Jessika Trancik, Ph.D., is an Associate Professor of Energy Studies at the Massachusetts Institute of Technology. She is also an external professor at the Santa Fe Institute. She received her BS in materials science and engineering from Cornell University and her PhD in materials science from the University of Oxford, as a Rhodes Scholar. Before MIT, she spent several years at the Santa Fe Institute as an Omidyar Fellow, and at Columbia University as an Earth Institute Fellow, where her research focused on energy systems modeling.

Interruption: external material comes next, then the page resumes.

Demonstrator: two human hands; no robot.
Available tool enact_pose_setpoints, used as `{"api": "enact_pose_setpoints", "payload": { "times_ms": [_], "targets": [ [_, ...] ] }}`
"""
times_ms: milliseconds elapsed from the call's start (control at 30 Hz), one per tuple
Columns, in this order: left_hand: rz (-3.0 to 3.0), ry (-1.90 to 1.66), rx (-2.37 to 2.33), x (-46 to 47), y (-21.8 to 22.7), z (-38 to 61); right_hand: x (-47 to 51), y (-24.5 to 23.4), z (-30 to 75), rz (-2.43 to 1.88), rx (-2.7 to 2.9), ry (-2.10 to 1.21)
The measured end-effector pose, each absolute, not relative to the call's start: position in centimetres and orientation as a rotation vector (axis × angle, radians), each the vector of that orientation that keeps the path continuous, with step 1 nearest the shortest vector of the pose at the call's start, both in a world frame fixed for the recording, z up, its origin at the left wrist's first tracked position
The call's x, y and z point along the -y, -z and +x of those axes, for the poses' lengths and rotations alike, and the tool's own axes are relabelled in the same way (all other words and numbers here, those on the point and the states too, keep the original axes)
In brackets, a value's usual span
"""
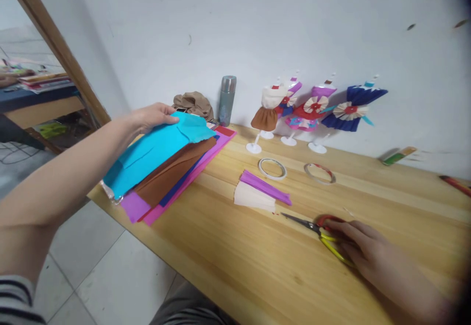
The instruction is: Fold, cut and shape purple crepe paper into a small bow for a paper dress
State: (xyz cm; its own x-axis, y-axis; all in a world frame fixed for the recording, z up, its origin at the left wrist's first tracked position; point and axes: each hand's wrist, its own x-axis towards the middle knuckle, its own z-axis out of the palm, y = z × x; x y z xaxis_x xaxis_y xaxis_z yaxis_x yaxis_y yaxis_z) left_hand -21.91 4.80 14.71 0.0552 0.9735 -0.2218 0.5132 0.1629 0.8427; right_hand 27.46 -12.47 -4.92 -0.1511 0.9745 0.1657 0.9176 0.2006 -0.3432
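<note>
Right hand (362, 246) closed around the handles of the scissors (314, 227), near right on the table (235, 246); blades point left. Left hand (156, 116) is at the far edge of the blue paper (158, 146), far left – fingertips on it, but can't tell if it's pinched, since the underside is hidden. Blue paper tops the pile; brown paper (172, 173) and navy, pink, purple and red sheets stick out below it. Left of the scissor tips: a pleated purple strip (265, 187) against a cream piece (253, 196). Two tape rings (273, 169) lie just beyond (right one partly red).

Containers: one capped bottle (227, 101) upright by the wall, contents not visible. Right of it, four small stands wear paper dresses (346, 109); one is mostly hidden behind its neighbours. Brown cloth (194, 103) is bunched behind the pile – shape unclear. Red object (456, 185) at far right is cut off, blurred.
</note>
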Motion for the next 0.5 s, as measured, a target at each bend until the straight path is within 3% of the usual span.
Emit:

Her research group studies the dynamic costs and environmental impacts of energy technologies to inform technology design and policy. Prof. Trancik’s research centers on evaluating the environmental impacts and costs of energy technologies, and setting design targets to help accelerate the development of these technologies in the laboratory. This work involves assembling and analyzing expansive datasets, and developing new quantitative models and theory. Projects focus on electricity and transportation, with an emphasis on solar energy conversion and storage technologies.
Daniel L. Shapiro, Ph.D., is an Associate Professor of Psychology in the Department of Psychiatry at Harvard Law School and is founder and director of the Harvard International Negotiation Program, associate professor in psychology at Harvard Medical School/McLean Hospital, and affiliate faculty at the Program on Negotiation at Harvard Law School. His pioneering research focuses on how to address the emotional and identity-based dimensions of negotiation and conflict resolution. He is author of Negotiating the Nonnegotiable and co-author (with Roger Fisher) of Beyond Reason: Using Emotions as You Negotiate. He has published extensively in the research literature, developing innovative psychological models to conceptualize the affective and relational factors driving conflict and its resolution. Dr. Shapiro specializes in practice-based research—building theory and testing it in real-world contexts. He has launched successful conflict resolution initiatives in the Middle East, Europe, and East Asia. For three years he chaired the World Economic Forum’s Global Agenda Council on Conflict Resolution.
David Cox, Ph.D., is Assistant Professor of Molecular and Cellular Biology and of Computer Science at Harvard. He is an Assistant Professor of Molecular and Cellular Biology, and also Computer Science. He is also a member of the Center for Brain Science at Harvard University. He completed his Ph.D. in the Department of Brain and Cognitive Sciences at MIT with a specialization in computational neuroscience. Prior to joining MCB/CBS, he was a Junior Fellow at the Rowland Institute at Harvard, a multidisciplinary institute focused on high-risk, high-reward scientific research at the boundaries of traditional fields. His laboratory seeks to understand the computational underpinnings of high-level visual processing through concerted efforts in both reverse- and forward-engineering. To this end, his group employs a wide range of experimental techniques (ranging from microelectrode recordings in living brains to visual psychophysics in humans) to probe natural systems, while at the same time actively developing practical computer vision systems based on what is learned about the brain.